Every few months, she calls home – just to see if there’d been any news. There never is. Her sister continues to beg her to return and she continues to refuse. If they hadn’t found that box buried deep in a half-hidden closet; if their mother hadn’t died with so many secrets, things would probably be different, and her need to be different, to find answers to her own questions was too strong to turn back. And anyway, the deeper into small town Ohio, the closer she felt to — something.
And then it happened.
She had stopped at a tiny inn around Matamoras on the Ohio River. It was early morning and she had just returned from an invigorating walk along the river, enjoying the view of West Virginia, the fresh, crisp morning breeze stroking her face and playing with her hair. She had just been asking herself whether or not she should cross that bridge and head into the mountains when time stopped. She came upon a family finishing up their breakfast at a park table. They had a girl with them. She was about seven, freckle-faced with strawberry blond hair neatly brushed and pulled off her face with a headband that matched her flower-print dress. Though it was pulled back, her hair fell in curls that gently stroked her shoulders. There was something about that child that made her feel like she was staring into a mirror.
She took out an old photograph of herself, the one with her mother, from when it was just the two of them, at a park identical to where she stood. Her eyes bounced between the photograph and the girl, cataloguing everything they observed.
Curls. Sun freckles across the nose bridge. Too far to see the eyes… Sense of coordination and style. Flower print is okay, but yellow? Never! And those shoes! I never wore shoes like that – not without a fight.
Her parents gabbed and joked while the girl cleared away their food. Their voices carried downriver with the early autumn leaves. She was uncomfortably riveted by the girls’ sense of duty and she balanced the cups and plates in her tender hands, walking as slowly as she could to the garbage can. Again and again, it went like that until the table was completely cleared. Then, she grabbed a clean napkin and started cleaning up the spattered hot sauce from the wooden picnic table. Her parents snickered. They wore, she noted, ripped jeans and old sweatshirts permanently stained by sloppy drinking, beat-up shoes held together by stubbornness more than rubber adhesive.

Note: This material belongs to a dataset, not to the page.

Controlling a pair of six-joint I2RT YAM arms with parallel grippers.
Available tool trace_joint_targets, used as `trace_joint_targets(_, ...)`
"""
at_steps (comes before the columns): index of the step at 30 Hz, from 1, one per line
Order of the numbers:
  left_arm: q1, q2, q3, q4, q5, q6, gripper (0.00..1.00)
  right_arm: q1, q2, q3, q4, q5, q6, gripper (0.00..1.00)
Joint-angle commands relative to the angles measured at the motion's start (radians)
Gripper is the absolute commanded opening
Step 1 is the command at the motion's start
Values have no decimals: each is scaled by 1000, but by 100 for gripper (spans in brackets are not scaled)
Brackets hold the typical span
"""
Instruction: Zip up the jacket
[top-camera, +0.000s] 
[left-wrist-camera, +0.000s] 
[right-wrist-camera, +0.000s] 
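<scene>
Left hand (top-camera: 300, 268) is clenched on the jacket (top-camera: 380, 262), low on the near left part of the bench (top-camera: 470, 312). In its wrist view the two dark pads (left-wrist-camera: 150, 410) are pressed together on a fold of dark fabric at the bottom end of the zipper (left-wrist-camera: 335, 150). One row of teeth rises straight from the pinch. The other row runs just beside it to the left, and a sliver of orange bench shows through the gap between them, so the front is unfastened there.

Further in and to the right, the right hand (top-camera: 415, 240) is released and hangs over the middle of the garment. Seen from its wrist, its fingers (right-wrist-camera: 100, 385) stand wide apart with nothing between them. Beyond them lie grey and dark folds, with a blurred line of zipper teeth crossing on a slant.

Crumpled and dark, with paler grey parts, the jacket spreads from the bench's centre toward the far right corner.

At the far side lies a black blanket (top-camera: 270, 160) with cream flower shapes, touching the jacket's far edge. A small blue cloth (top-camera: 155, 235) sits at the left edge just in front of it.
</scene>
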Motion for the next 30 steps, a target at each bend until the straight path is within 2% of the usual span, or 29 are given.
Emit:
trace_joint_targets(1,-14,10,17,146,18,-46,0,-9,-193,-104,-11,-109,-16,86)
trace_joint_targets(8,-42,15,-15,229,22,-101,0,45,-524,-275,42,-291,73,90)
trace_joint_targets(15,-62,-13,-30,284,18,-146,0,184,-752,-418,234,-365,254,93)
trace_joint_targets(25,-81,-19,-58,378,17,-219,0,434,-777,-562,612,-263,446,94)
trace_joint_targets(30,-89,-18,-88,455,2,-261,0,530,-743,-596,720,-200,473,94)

“Sure ya don’t wan me ta hook up the vacuum to the RV, girl?”
“Now, Earl! You leave her be. I think it’s sweet.”
She watched as the three of them chased each other, laughing and whooping, to their RV leaving her even more alone and utterly distressed. Is this how it begins? Is this the human joke they call destiny? What will her 21st birthday be like? Will she be stuck chasing her own children, had while she was too young to know better between stacks of dishes, hair pulled haphazardly off her face while trying to keep order? She’ll work for nickels and dimes and little gratification. Maybe she’ll have those occasional “should’ve listened to everyone” musings about her own could-have-been mistakes. Or maybe she’ll own something big – her first rate education paid for by her own discipline.
Or surprisingly wealthy parents another voice sounded, the voice that sounded like her sister. Can’t judge a book….

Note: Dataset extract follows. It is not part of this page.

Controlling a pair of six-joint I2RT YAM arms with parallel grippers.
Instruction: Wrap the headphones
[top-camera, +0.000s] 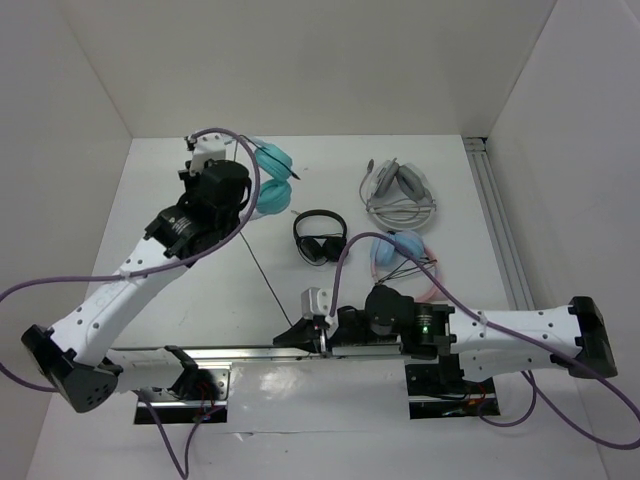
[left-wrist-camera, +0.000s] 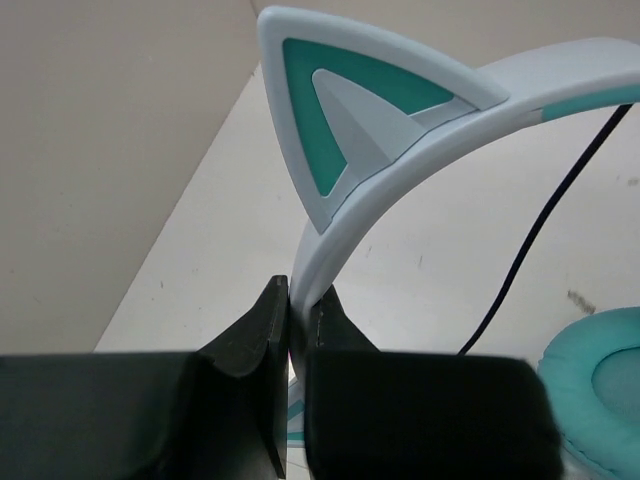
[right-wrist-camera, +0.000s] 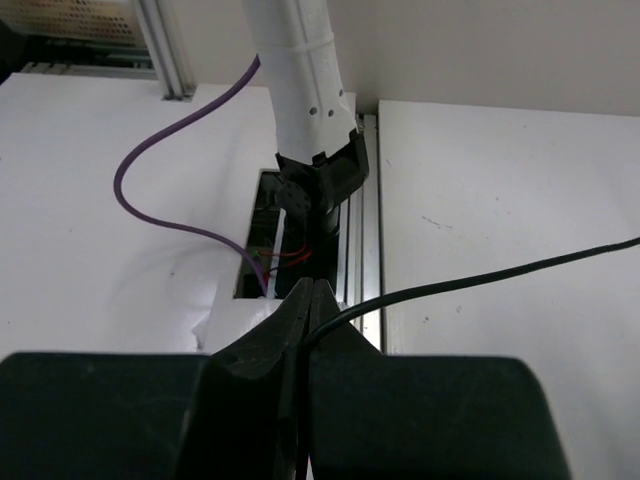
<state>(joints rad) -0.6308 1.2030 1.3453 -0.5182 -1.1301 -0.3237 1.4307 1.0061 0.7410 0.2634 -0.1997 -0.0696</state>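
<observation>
Holding: left gripper (left-wrist-camera: 289, 300) clamped on headphones (left-wrist-camera: 345, 235) at the white headband, at the table's (top-camera: 480, 250) far-left corner, apparently to anchor them.
Tensioning: right gripper (right-wrist-camera: 305, 300) pinched shut on cable (right-wrist-camera: 480, 275), stretched toward the near edge, likely for winding.

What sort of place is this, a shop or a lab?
Probably a robotics lab bench: two robot arms bolted at the edge of a white table, plain white panels boxing it in, teal headphones and other pairs as practice pieces.
</observation>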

I just hope she’s not like me, even though there are worse fates, I suppose. Who really knows until the ride is over?
Feeling shaken, she slid back into her car and thought about following the RV. She scrawled down the license plate number instead and called home.
“Hey. It’s me.”
“Who?” She wasn’t sure whether this was playfulness or anger. Has it been that long?
“Where are you this time?”
“Near the West Virginia border.”
“Are you done with your search yet?”
“I think so,” she whispered. “I think I am. I don’t know for sure.” The car started to feel small and cramped.
“Well, if you don’t know for sure, then you probably haven’t,” her sister responded in a confident tone. “Besides, you have to come home. My wedding!”
“There was this girl – Wedding??” Karen nearly dropped the phone.
“Yes. And I want my big sister there. You have to walk me down the aisle!”
“But you’re so – are you sure he’s really the one?”
“More sure than you are!”
An ocean of silence swelled between them.
“Look. There is always someone you think you’re right about and you’re always wrong. What makes you think it’s different this time?” Karen knew her sister could say the same thing about her, but wouldn’t. And she felt awful for it.
The freckle-faced girl swam into her vision. She was smiling as she ran past her dad. Karen could see that he loved her, that she had a good life, that she was happy. “No, I can’t,” she said in answer to her own question. She squeezed the paper with the license plate number written on it between her fingers. This can wait. “I’ll be home soon. Love you, Goose!”
Karen stood in front of the tall, freestanding mirror in her mother’s room that was now hers examining her reflection. Her sister’s wedding day. Her thoughts kept wandering back to that girl by the river. She wondered what she would look like in her flower-girl gown with her cute, patent leather T-straps that she always hated to wear but had no choice. She knew she didn’t have a right to those imaginings, but they were all she had.
Well, that and a scrap of paper.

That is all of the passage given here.